Some Chinese individuals with autism have rare mutations that may disrupt the production of melatonin, the hormone that regulates sleep, according to a study published 17 January in PLoS One1.

The enzyme ASMT converts the chemical messenger serotonin to melatonin. A 2007 study found an association between some common variants in ASMT and autism2. The new study found rare mutations in ASMT in some Chinese individuals, but did not replicate the association between common variants in this gene and autism. Another 2007 study also did not find a link between common variants in ASMT and autism3.

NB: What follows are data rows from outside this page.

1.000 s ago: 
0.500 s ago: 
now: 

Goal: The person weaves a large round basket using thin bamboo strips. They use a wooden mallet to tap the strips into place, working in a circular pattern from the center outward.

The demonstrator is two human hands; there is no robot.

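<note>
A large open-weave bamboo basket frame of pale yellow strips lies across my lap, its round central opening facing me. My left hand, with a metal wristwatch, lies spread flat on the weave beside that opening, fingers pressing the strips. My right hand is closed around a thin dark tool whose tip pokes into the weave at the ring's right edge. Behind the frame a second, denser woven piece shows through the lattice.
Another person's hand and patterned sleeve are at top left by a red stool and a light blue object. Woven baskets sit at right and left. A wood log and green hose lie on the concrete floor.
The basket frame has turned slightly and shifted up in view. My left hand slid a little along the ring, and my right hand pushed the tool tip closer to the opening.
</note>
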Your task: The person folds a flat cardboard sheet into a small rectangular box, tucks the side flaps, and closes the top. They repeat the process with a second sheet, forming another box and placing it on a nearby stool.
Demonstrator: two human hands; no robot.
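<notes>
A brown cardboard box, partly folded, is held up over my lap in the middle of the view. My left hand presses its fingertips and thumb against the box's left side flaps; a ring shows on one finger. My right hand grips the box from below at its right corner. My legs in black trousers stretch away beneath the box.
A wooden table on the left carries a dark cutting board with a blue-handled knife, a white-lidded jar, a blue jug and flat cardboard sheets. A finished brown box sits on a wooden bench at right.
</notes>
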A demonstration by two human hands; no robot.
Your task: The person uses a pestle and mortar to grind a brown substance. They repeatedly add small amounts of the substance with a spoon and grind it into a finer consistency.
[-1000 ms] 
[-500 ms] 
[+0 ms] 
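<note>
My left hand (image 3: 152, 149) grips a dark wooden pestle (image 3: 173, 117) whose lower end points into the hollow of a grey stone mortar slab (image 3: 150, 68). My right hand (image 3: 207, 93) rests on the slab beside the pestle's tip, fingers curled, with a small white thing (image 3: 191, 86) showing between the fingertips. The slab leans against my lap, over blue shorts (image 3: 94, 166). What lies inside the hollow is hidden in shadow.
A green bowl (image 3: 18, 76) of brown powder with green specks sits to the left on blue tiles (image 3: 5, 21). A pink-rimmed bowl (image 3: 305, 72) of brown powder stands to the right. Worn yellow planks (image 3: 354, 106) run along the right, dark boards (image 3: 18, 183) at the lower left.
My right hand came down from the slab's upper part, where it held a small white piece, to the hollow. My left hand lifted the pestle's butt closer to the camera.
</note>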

People with autism often struggle to get regular and restful sleep, but may sleep better if they take melatonin supplements. What’s more, some studies suggest that they have lower levels of melatonin in their blood than controls do.

In the new study, researchers looked at ASMT in 398 individuals with autism and 437 controls, all of Chinese descent. They found that six people with autism have one of four rare mutations that are likely to disrupt the ASMT protein. None of the controls have these mutations.

Studies should confirm these findings and find more rare variants by including more participants, the researchers say.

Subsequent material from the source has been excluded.